Most of the time, social media offers only the highlights of a person's life. This can lead to unhealthy comparisons between ourselves and others.

Social media is more unhealthy than it seems

Imagine there was a drug that caused depression and anxiety, enabled narcissism, killed your confidence, took away hours of your precious time, and caused you to walk around staring at the ground all day. 

Now imagine this drug is marketed as a tool to help you become more social. This is the real and scary reality we are facing as a society as social media companies hijack our brains to entice us to  spend hours everyday using their products. 

With 97 percent of teens having at least one social media site and 45 percent reporting they are online “almost constantly” (Pew Research Center), we have to call attention to the side effects of using these technologies. 

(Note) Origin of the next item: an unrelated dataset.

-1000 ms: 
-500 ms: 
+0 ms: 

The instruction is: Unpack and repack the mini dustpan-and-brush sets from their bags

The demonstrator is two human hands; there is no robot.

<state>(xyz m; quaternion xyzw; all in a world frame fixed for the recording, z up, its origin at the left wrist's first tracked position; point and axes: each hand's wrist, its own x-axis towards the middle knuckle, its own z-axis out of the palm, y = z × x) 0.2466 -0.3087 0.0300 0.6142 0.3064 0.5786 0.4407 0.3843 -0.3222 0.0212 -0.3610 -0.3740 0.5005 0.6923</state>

Think about the last time you had a great time on social media. Were those three hours of cat videos you watched worth the four hours of sleep you got because you got sidetracked on studying? Do you get great satisfaction watching other people’s lives unfold on Snapchat on a Friday night? Similar to drug addicts, the satisfaction ended awhile ago and now these actions have manifested as full-blown addiction. 

If you think addiction is too strong of a word, take a look at the food lines in Gordon and notice how the majority of people can’t wait a few minutes without using their phones. 

Dr. Cal Newport, an associate professor of computer science at Georgetown University and author of upcoming book Digital Minimalism points out that it is these daily minutes of boredom, such as waiting in line at a cafe or sitting before class, that spark creativity. 

“‘If you train your brain, ‘I always have to have stimuli. I can’t be bored for a moment,’ you’re gonna have both professional and social ramifications,’” Newport said in a recent interview with Thrive Global

In a place such as a college campus that thrives on the creative and cognitive capacity of its students and staff, this addiction should be examined more closely on an individual basis. 

Regardless of the cognitive and productivity hindrance that is social media, this technology can also contribute to depression, anxiety, and lower confidence and self-esteem. 

Imagine you’re sitting next to a pretty girl in a discussion and only know her name. With a few taps on instagram, you can instantly see that she has 4,000 followers. This creates a false, unconscious social hierarchy that puts a numerical value on her. When you go to talk to this girl, your confidence is going to be a little shaken, because by societal standards, you are talking to a borderline Instagram model. 

Wouldn’t it have been easier to have confident, charismatic discussion with her before you made this discovery? 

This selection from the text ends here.